» Aim of the exercise
Return all of the material, keeping each line exactly as it is.

» Given material
• • •

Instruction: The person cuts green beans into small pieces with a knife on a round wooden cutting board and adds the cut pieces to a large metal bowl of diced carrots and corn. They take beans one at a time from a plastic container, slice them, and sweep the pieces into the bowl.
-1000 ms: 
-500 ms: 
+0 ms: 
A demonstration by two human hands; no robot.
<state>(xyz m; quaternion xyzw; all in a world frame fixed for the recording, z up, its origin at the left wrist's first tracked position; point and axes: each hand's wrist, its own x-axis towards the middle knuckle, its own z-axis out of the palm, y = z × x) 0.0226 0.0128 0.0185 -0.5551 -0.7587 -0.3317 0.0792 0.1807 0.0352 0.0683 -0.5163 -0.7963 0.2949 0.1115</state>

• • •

» Task answer
Instruction: The person cuts green beans into small pieces with a knife on a round wooden cutting board and adds the cut pieces to a large metal bowl of diced carrots and corn. They take beans one at a time from a plastic container, slice them, and sweep the pieces into the bowl.
-1000 ms: 
-500 ms: 
+0 ms: 
A demonstration by two human hands; no robot.
<state>(xyz m; quaternion xyzw; all in a world frame fixed for the recording, z up, its origin at the left wrist's first tracked position; point and axes: each hand's wrist, its own x-axis towards the middle knuckle, its own z-axis out of the palm, y = z × x) 0.0226 0.0128 0.0185 -0.5551 -0.7587 -0.3317 0.0792 0.1807 0.0352 0.0683 -0.5163 -0.7963 0.2949 0.1115</state>

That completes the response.